The 'separation of church and state' is NOT a myth. The Bill of Rights was created by a committee headed-up by James Madison. Jefferson was Madison's mentor, and the amendments were based (in part) on the Virginia rights, upon which Jefferson and Madison had collaborated. When the Supreme Court sought 'interpretive guidance', in order to establish the INTENT of the First Amendment, there was (and is) no more authoritative source than Jefferson... and they found their interpretive guidance, and a clear expression of intent, in Jefferson's letter to the Danbury Baptists.
DuckPhup

Fort Lauderdale, FL

#8 Jan 12, 2010
Sorry for the double-post. There was an error message from the server upon the first attempt, and I thought it did not go through. Oops.
Darlene

Ankeny, IA

#9 Jan 12, 2010
Akorn wrote:
Whine Whine Whine! Leave the room if prayer "hurt's your feelings". It's not like you are being forced to pray!
"If they say I'm imposing my religion on them, then aren't they imposing their beliefs on me by asking for this?"
Absolutely!!!
In God We Trust
THEY CAN'T LEAVE THE ROOM. The prayers have become part of the official business. The chamber is locked before the prayer starts, and then the prayer is to "God" or "Our God", which is exclusively Christian. People who aren't Christian don't want to pay lawmakers to make Christian laws.

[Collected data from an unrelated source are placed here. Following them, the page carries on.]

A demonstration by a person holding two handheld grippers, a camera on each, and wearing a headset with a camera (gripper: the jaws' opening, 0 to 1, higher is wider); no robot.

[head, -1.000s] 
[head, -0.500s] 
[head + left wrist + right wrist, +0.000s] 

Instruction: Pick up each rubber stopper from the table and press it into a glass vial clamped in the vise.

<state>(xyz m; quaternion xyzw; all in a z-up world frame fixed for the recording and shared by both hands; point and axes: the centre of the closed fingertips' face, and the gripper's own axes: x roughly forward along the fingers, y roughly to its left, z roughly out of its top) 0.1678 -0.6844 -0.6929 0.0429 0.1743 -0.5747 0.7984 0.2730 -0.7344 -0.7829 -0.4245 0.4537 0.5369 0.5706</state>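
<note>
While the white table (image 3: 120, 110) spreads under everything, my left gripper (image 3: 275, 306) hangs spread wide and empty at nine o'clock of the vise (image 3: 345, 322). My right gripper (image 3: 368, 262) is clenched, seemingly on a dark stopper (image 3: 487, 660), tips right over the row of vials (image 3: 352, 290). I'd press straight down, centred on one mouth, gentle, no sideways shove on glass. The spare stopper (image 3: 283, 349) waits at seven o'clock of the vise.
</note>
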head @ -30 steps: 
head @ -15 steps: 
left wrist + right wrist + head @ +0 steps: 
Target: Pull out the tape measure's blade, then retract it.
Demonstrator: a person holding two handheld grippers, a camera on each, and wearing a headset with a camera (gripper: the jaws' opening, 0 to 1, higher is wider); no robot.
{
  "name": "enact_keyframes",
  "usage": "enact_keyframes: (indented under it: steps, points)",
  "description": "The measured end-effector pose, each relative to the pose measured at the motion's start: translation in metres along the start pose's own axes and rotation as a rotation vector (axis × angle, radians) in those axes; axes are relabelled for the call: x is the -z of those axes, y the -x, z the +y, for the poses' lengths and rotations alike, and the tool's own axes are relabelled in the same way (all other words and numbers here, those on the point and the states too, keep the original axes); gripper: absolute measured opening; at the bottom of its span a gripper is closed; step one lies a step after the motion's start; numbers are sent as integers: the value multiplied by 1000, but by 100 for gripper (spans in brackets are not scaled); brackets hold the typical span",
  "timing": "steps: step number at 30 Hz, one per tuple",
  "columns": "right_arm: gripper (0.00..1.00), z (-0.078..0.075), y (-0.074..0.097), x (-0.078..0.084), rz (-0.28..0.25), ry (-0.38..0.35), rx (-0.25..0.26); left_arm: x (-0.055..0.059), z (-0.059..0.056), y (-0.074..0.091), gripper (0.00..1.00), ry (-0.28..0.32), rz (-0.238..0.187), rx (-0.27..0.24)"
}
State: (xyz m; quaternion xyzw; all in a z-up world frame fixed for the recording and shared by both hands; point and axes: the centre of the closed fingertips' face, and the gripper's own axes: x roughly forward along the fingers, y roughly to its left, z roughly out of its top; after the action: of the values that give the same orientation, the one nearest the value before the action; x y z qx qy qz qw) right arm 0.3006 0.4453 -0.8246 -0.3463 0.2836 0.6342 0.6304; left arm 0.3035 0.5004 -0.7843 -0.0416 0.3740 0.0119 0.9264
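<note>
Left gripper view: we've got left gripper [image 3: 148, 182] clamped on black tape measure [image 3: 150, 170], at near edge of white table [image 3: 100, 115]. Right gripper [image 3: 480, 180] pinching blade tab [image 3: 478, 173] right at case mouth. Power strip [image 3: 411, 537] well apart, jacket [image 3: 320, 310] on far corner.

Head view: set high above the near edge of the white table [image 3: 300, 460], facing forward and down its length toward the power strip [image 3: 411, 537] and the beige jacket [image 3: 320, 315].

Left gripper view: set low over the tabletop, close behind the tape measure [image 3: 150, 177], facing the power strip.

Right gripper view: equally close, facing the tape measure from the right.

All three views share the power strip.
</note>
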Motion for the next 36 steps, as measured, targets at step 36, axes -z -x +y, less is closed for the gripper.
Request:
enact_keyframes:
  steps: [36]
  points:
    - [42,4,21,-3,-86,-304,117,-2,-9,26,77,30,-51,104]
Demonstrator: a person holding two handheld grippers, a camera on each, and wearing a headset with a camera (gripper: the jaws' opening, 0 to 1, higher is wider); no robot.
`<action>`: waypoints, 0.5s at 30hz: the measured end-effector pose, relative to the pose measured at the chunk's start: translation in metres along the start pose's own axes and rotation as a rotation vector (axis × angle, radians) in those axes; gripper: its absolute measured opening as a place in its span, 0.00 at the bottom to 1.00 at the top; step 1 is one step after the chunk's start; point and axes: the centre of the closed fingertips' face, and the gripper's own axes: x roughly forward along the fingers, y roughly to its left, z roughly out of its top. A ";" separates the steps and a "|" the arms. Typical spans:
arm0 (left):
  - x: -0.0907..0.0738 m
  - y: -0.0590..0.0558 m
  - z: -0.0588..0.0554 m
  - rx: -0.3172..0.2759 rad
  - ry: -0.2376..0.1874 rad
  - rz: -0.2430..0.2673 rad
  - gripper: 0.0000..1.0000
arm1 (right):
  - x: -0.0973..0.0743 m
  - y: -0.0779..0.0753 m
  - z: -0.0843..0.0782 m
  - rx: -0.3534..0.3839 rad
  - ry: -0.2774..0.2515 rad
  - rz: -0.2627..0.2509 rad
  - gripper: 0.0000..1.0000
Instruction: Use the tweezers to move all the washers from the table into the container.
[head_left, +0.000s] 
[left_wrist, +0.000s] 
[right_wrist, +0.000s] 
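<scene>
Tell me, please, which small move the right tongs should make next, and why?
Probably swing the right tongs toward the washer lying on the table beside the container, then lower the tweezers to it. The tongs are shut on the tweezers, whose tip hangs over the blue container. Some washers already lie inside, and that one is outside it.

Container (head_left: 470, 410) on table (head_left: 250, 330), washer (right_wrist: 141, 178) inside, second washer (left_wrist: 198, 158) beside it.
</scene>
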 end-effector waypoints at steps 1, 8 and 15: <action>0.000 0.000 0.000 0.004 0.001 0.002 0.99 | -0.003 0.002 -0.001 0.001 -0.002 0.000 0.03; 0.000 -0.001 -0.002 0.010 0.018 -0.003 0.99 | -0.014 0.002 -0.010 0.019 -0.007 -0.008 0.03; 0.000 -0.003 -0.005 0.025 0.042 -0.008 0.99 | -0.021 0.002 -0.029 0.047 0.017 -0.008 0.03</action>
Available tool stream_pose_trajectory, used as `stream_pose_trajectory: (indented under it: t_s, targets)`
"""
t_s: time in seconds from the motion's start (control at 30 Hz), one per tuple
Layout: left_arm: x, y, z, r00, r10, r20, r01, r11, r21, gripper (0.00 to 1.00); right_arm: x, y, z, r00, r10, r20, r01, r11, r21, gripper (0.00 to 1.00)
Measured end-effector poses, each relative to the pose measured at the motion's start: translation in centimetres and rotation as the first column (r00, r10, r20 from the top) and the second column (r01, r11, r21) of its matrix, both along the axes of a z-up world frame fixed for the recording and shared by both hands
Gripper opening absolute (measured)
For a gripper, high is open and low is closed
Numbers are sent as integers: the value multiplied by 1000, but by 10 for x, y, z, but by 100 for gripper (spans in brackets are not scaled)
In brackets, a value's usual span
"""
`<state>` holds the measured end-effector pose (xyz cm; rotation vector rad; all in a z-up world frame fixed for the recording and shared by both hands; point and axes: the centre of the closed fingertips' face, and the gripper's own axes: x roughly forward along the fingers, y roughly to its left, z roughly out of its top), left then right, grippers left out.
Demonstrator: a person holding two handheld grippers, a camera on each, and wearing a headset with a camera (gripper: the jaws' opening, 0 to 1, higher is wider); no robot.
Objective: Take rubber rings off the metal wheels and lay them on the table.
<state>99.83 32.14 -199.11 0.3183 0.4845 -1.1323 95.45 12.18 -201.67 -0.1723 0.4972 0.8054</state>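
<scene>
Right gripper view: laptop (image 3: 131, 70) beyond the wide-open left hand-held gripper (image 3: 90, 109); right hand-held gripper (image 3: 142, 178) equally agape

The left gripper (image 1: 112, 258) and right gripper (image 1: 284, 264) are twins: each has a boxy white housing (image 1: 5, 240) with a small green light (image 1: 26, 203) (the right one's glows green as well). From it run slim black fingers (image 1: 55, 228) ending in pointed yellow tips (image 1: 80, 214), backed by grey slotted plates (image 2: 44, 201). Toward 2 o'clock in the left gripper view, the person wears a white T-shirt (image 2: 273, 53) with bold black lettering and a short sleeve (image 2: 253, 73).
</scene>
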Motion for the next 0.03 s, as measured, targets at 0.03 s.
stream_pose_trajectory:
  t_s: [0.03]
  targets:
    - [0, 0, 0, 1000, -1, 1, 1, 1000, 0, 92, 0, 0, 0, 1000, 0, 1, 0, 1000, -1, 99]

Any sane adult knows that, if you want to do your job properly, no matter what your job is, you leave your personal problems at home when you go to work, and you leave your religious views at church and at home. The laws that are being made by these men who refuse to compartmentalize their professional and religious lives are laws that will have to be obeyed by everyone, even those who do not believe in Christianity. Taxpayer money is being used to pay legislators for their worship time, and to pay clergy for travel expenses. The framers of the Constitution recognized the folly of religious government, so they put the separation of church and state language in the Constitution. They were right, and we want our legislators to stop ignoring that fact.
Darlene

Ankeny, IA

#10 Jan 12, 2010
CL in Des Moines wrote:
It is time we stop letting a vocal minority try to inhibit the rights of the majority. Separation of church and state is a myth perpetuated by those who want no mention of God in the public eye. If they do not believe in God, why are they so threatened by the mention of His name?
Actually, it's time to start protecting the minority from the tyranny of the majority. If the majority is always right and can be trusted to be just, we wouldn't need a Constitution. The Constitution was framed just for situations like this; when the majority starts thinking it's right just because it's bigger.
What if men who believed in Sharia law were elected to office in such numbers as to make them a majority in our Congress? Would you not feel "threatened" if they blatantly flaunted their refusal to leave their personal religious beliefs at home when they are being paid by you to make laws you and everybody else have to follow?